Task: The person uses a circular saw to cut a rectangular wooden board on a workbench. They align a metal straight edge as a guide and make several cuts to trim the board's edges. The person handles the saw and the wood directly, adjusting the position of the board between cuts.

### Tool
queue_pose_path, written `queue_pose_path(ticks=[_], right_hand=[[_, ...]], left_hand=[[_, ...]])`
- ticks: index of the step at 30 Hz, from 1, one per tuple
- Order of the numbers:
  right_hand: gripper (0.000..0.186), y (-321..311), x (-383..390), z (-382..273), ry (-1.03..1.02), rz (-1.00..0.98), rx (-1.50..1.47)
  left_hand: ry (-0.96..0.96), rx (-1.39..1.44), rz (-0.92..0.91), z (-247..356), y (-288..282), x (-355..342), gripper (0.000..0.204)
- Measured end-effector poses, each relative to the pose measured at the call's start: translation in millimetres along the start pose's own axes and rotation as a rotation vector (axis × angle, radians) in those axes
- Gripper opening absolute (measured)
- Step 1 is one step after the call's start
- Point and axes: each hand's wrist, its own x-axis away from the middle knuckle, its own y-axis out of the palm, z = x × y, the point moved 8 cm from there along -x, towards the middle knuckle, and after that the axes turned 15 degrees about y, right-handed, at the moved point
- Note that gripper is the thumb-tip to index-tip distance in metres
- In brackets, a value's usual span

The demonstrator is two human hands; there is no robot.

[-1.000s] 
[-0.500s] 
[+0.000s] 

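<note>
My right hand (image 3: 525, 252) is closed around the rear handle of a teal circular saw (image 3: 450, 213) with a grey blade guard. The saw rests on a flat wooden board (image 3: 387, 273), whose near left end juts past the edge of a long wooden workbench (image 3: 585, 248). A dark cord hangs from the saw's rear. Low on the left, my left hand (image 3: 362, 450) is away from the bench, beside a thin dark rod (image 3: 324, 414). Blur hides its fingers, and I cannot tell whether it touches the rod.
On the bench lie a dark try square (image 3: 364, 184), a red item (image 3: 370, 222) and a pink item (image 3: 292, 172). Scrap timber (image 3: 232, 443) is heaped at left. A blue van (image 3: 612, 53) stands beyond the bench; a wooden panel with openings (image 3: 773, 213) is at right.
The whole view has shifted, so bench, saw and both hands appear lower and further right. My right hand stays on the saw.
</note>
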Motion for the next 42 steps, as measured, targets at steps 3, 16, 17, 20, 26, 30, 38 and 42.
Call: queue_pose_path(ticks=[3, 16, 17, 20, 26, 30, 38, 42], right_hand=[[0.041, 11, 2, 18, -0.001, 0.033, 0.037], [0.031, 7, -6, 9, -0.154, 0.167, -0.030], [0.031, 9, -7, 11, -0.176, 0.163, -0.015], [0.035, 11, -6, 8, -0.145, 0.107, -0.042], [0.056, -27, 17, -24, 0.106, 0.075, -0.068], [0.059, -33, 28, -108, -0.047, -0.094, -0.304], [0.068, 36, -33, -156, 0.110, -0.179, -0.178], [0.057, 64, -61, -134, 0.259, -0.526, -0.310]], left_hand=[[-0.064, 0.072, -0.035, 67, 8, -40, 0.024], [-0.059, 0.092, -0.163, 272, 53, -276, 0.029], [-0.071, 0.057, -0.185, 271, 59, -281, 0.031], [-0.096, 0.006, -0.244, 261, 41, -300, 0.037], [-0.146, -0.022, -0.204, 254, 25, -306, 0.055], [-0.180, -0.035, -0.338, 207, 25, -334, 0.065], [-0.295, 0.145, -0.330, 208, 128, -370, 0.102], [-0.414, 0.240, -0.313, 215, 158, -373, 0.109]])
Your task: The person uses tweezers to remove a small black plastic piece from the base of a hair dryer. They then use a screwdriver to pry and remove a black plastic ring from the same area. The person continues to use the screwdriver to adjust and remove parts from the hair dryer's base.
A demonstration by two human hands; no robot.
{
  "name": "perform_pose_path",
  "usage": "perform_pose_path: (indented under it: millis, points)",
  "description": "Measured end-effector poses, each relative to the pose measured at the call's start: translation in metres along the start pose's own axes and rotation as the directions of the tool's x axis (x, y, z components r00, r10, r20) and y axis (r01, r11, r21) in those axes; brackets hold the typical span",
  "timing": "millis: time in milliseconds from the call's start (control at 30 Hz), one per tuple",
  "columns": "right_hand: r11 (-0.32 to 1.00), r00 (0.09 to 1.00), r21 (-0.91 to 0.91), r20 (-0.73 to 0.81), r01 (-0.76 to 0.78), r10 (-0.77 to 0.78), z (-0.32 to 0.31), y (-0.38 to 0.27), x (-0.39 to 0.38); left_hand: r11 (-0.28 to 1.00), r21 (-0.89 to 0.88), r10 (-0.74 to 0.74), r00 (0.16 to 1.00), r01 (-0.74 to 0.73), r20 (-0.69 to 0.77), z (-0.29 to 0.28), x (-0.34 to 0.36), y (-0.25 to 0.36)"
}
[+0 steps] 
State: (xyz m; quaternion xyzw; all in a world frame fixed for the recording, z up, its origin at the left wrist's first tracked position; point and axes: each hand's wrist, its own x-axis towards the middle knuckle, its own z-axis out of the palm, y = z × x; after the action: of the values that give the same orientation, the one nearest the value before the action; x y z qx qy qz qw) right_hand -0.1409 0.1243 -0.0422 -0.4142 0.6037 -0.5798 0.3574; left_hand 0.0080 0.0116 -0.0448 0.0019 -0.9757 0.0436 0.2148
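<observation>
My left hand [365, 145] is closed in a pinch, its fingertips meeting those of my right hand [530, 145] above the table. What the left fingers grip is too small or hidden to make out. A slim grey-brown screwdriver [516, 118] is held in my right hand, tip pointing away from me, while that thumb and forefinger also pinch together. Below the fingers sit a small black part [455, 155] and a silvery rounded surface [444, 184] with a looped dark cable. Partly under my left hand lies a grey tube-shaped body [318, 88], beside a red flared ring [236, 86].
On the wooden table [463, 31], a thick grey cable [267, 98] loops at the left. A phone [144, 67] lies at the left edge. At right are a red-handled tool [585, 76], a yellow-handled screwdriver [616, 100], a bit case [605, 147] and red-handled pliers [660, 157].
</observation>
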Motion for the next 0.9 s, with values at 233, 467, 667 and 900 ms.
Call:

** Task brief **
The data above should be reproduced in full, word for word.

** Response for this exercise **
Task: The person uses a circular saw to cut a rectangular wooden board on a workbench. They align a metal straight edge as a guide and make several cuts to trim the board's edges. The person handles the saw and the wood directly, adjusting the position of the board between cuts.

### Tool
queue_pose_path, written `queue_pose_path(ticks=[_], right_hand=[[_, ...]], left_hand=[[_, ...]])`
- ticks: index of the step at 30 Hz, from 1, one per tuple
- Order of the numbers:
  right_hand: gripper (0.000..0.186), y (-321..311), x (-383..390), z (-382..273), ry (-1.03..1.02), rz (-1.00..0.98), rx (-1.50..1.47)
  left_hand: ry (-0.96..0.96), rx (-1.39..1.44), rz (-0.92..0.91), z (-247..356), y (-288..282), x (-355..342), gripper (0.000..0.204)
- Measured end-effector poses, each relative to the pose measured at the call's start: translation in millimetres along the start pose's own axes and rotation as a rotation vector (axis × angle, radians) in those axes
- Gripper opening absolute (measured)
- Step 1 is one step after the call's start
- Point and axes: each hand's wrist, its own x-axis away from the middle knuckle, its own y-axis out of the palm, z = x × y, the point moved 8 cm from there along -x, towards the middle knuckle, and after that the axes turned 15 degrees about y, right-handed, at the moved point
- Note that gripper is the thumb-tip to index-tip distance in metres
- In brackets, a value's usual span

The demonstrator is two human hands; there is no robot.

[-1.000s] 
[-0.500s] 
[+0.000s] 

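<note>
My right hand (image 3: 525, 252) is closed around the rear handle of a teal circular saw (image 3: 450, 213) with a grey blade guard. The saw rests on a flat wooden board (image 3: 387, 273), whose near left end juts past the edge of a long wooden workbench (image 3: 585, 248). A dark cord hangs from the saw's rear. Low on the left, my left hand (image 3: 362, 450) is away from the bench, beside a thin dark rod (image 3: 324, 414). Blur hides its fingers, and I cannot tell whether it touches the rod.
On the bench lie a dark try square (image 3: 364, 184), a red item (image 3: 370, 222) and a pink item (image 3: 292, 172). Scrap timber (image 3: 232, 443) is heaped at left. A blue van (image 3: 612, 53) stands beyond the bench; a wooden panel with openings (image 3: 773, 213) is at right.
The whole view has shifted, so bench, saw and both hands appear lower and further right. My right hand stays on the saw.
</note>
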Motion for the next 42 steps, as measured, targets at steps 3, 16, 17, 20, 26, 30, 38 and 42.
Call: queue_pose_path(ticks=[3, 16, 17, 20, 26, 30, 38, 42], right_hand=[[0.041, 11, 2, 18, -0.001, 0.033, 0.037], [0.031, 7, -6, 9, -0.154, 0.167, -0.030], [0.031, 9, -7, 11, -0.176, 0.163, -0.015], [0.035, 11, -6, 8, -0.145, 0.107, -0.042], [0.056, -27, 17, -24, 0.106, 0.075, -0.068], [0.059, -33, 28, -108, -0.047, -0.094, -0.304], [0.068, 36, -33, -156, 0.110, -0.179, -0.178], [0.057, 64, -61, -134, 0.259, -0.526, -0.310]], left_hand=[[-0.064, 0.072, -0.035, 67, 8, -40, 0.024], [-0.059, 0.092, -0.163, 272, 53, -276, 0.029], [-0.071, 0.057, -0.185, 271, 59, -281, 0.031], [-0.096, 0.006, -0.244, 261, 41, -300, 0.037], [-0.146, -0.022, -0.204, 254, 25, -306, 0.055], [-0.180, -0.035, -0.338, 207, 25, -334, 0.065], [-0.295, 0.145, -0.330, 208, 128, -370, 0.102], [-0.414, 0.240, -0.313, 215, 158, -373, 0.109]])
Your task: The person uses tweezers to remove a small black plastic piece from the base of a hair dryer. They then use a screwdriver to pry and remove a black plastic ring from the same area. The person continues to use the screwdriver to adjust and remove parts from the hair dryer's base.
A demonstration by two human hands; no robot.
{
  "name": "perform_pose_path",
  "usage": "perform_pose_path: (indented under it: millis, points)",
  "description": "Measured end-effector poses, each relative to the pose measured at the call's start: translation in metres along the start pose's own axes and rotation as the directions of the tool's x axis (x, y, z components r00, r10, r20) and y axis (r01, r11, r21) in those axes; brackets hold the typical span",
  "timing": "millis: time in milliseconds from the call's start (control at 30 Hz), one per tuple",
  "columns": "right_hand: r11 (-0.32 to 1.00), r00 (0.09 to 1.00), r21 (-0.91 to 0.91), r20 (-0.73 to 0.81), r01 (-0.76 to 0.78), r10 (-0.77 to 0.78), z (-0.32 to 0.31), y (-0.38 to 0.27), x (-0.39 to 0.38); left_hand: r11 (-0.28 to 1.00), r21 (-0.89 to 0.88), r10 (-0.74 to 0.74), r00 (0.16 to 1.00), r01 (-0.74 to 0.73), r20 (-0.69 to 0.77), z (-0.29 to 0.28), x (-0.34 to 0.36), y (-0.25 to 0.36)"
}
[+0 steps] 
State: (xyz m; quaternion xyzw; all in a world frame fixed for the recording, z up, its origin at the left wrist's first tracked position; point and axes: each hand's wrist, its own x-axis towards the middle knuckle, its own z-axis out of the palm, y = z × x; after the action: of the values that give the same orientation, the one nearest the value before the action; x y z qx qy qz qw) right_hand -0.1409 0.1243 -0.0422 -0.4142 0.6037 -0.5798 0.3574; left_hand 0.0080 0.0116 -0.0448 0.0019 -0.9757 0.0436 0.2148
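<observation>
My left hand [365, 145] is closed in a pinch, its fingertips meeting those of my right hand [530, 145] above the table. What the left fingers grip is too small or hidden to make out. A slim grey-brown screwdriver [516, 118] is held in my right hand, tip pointing away from me, while that thumb and forefinger also pinch together. Below the fingers sit a small black part [455, 155] and a silvery rounded surface [444, 184] with a looped dark cable. Partly under my left hand lies a grey tube-shaped body [318, 88], beside a red flared ring [236, 86].
On the wooden table [463, 31], a thick grey cable [267, 98] loops at the left. A phone [144, 67] lies at the left edge. At right are a red-handled tool [585, 76], a yellow-handled screwdriver [616, 100], a bit case [605, 147] and red-handled pliers [660, 157].
</observation>
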Motion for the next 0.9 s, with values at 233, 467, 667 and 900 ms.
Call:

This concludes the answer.